I was never formally introduced to Randy. From being around what passes for a justice system in our province we had what was a nodding acquaintance. Our paths crossed and it was enough for a nodding recognition between two people known in media circles. I only spoke with him in conversation once in my life and you would be guessing for a long time before you discovered where that conversation took place. It was in the quiet of the Roman Catholic Basilica of St. John the Baptist in St. John’s.
I don’t remember the day, or the month, only that it was a weekday afternoon in the summer.
By way of explanation I can tell you that when I pass the Basilica I sometimes drop in for “a visit” as it was called in school. The building has a calming effect; at least it did. You can’t really do that anymore because they lock the doors most days now because of some recent thefts. There is now a security presence there and that wasn’t always the case.
The Basilica is a nice place to visit. It is a very old building filled with the lingering smells and general aura accumulated over of a century and a half. Those smells are a mixture of old wood, furniture polish, and faded incense from a century and a half of history, both good and bad. Rattling around the interior, probably in the rafters, are the echoes of a million or more prayers and Gregorian chant hymns from the parish faithful.
Usually, I walked in through a side door of the church but on this day, I came through the big heavy doors at the back. I walked up the main aisle in the half-darkened church on my way to the main altar. There was only one other person in the whole place. About a dozen rows from the back sat Randy Druken. As I passed his pew I looked at him and nodded. He nodded back. “I’m surprised to find you here,” I said.

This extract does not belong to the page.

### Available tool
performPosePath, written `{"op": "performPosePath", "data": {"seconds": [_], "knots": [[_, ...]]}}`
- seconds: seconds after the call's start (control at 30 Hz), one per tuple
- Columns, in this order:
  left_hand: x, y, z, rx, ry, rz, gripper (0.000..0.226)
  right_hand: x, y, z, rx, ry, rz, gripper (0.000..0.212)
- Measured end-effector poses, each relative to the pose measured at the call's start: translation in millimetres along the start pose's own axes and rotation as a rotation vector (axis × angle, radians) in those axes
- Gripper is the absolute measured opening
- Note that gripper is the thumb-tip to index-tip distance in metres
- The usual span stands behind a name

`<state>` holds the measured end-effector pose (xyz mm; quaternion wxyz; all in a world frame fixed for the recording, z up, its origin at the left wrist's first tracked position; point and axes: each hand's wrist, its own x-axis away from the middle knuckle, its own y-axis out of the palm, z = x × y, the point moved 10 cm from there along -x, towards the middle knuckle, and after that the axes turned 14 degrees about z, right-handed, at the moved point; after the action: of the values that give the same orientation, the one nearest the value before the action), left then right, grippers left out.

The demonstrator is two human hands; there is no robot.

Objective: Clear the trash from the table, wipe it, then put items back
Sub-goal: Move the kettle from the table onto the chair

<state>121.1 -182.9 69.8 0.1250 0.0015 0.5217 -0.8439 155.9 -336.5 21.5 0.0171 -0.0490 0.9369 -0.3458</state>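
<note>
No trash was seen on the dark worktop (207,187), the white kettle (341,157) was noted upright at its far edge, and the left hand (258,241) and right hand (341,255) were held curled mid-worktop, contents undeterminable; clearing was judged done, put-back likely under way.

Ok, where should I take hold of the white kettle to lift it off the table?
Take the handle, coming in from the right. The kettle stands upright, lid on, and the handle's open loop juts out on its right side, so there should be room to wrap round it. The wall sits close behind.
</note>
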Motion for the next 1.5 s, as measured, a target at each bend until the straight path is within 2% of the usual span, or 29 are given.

It was a true statement. It was an unexpected meeting. Randy answered me with the simple statement. “I am surprised to see YOU here.” I smiled. Then Randy offered, by way of explanation for his presence, a short sentence that threw light on his attendance at church. “It is quiet here,” he said. I agreed and without a further word I went on my way further up towards the main altar. That was the end of our encounter.
Looking back, I understand completely why Randy Druken found something of value in an old church. It was, as he said, quiet. I can only imagine that a place where things were quiet would be a good place for Randy to be. He had been so ill done by through our justice system, spending years in prison for a crime he didn’t commit.
That is the story and I think it has value. It is about seeking in an old church on a summer day a measure of that most elusive of spiritual treasures – peace.